## RECORDS PROVIDED
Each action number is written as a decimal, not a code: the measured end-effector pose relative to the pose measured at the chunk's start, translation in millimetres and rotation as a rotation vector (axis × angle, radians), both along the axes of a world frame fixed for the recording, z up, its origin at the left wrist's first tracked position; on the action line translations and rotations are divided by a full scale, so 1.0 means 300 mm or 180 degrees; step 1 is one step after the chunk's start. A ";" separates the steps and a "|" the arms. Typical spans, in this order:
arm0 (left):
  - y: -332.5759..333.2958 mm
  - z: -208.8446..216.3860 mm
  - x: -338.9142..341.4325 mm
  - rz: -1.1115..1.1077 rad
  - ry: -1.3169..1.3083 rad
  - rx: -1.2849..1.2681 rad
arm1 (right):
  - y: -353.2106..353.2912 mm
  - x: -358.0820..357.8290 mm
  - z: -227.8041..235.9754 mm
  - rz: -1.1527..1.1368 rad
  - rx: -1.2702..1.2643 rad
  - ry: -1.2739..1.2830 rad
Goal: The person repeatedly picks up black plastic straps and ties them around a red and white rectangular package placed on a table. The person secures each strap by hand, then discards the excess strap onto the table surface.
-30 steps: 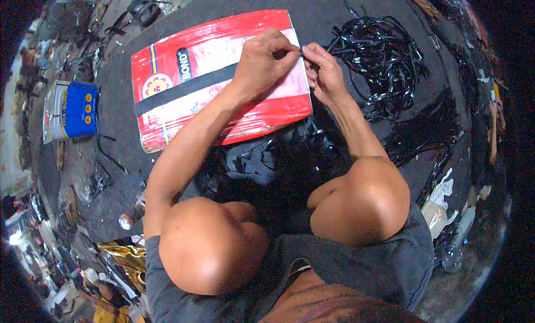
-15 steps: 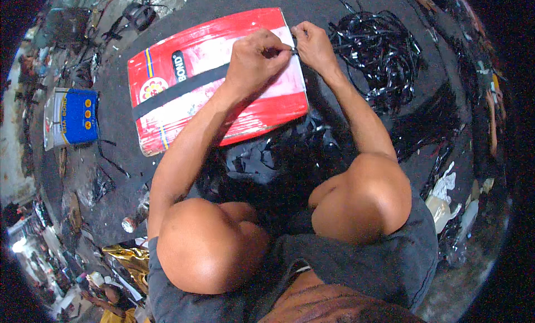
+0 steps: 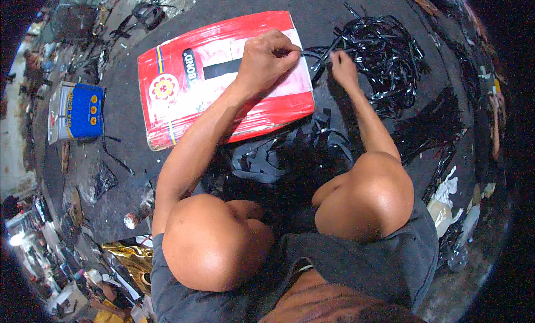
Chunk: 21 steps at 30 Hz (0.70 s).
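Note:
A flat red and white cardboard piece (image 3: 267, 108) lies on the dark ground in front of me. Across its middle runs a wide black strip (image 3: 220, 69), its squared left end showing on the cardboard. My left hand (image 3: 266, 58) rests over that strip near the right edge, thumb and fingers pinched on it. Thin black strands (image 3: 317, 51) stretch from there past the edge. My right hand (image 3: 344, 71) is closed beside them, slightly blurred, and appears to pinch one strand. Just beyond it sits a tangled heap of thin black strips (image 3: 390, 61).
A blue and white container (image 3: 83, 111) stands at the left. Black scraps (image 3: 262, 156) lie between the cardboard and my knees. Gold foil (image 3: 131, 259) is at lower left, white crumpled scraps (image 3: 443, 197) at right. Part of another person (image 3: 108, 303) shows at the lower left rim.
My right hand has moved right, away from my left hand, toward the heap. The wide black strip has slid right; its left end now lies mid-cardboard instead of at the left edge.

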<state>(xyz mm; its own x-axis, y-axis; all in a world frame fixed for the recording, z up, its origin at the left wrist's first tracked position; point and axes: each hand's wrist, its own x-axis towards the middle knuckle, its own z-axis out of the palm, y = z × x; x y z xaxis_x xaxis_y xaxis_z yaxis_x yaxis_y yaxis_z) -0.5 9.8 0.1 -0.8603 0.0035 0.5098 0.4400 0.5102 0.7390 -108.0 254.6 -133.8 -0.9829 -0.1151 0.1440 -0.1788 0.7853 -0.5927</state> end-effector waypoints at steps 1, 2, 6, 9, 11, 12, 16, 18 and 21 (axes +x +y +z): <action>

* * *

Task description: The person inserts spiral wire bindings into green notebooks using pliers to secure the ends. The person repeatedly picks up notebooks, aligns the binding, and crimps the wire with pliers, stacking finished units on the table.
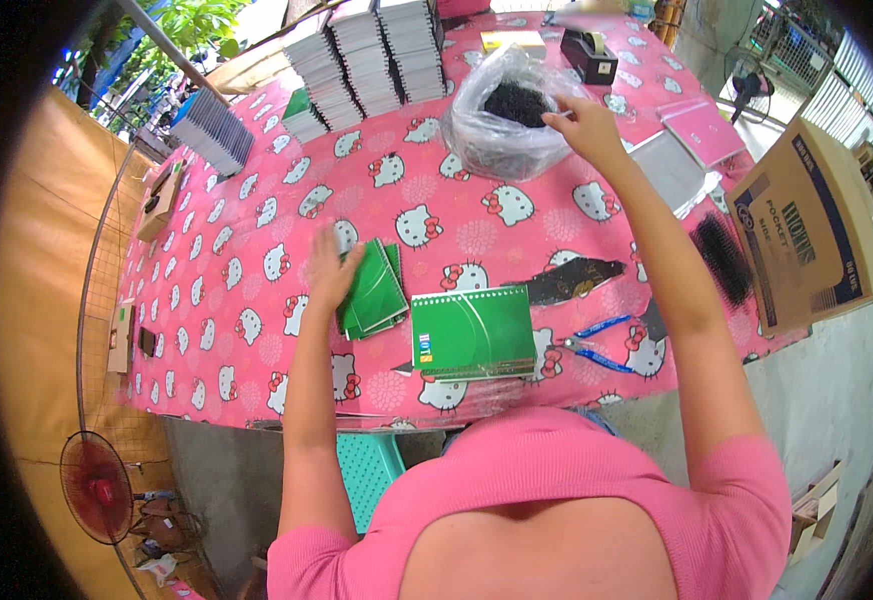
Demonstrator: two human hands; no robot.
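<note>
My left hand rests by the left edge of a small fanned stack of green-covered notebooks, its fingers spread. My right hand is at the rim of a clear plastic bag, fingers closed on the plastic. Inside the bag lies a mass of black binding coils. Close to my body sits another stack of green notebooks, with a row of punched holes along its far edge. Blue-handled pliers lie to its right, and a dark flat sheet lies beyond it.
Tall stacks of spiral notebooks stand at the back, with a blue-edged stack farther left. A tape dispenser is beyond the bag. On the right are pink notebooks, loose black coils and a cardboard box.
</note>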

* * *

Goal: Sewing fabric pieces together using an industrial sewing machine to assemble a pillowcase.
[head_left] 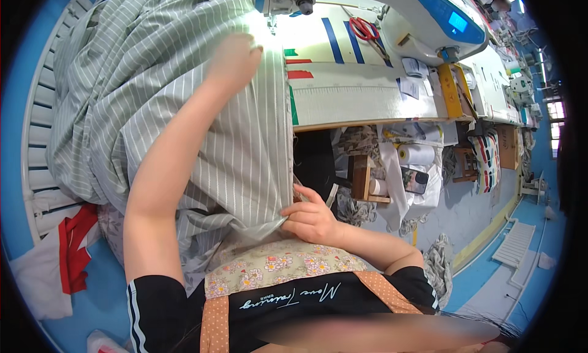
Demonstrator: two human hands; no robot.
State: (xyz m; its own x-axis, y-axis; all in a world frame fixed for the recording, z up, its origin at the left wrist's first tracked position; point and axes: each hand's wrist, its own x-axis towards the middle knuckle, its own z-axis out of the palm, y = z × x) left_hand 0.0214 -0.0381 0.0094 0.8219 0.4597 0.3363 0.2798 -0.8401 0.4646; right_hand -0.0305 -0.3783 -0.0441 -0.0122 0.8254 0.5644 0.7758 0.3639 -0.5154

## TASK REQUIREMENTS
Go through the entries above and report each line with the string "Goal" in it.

## OUTPUT OF THE TASK
Goal: The person repeatedly picks up black plastic straps and ties them around a red and white rectangular package placed on a table. The person secures each strap by hand, then discards the excess strap onto the table surface.
Goal: Sewing fabric pieces together using an industrial sewing machine to assemble a pillowcase.

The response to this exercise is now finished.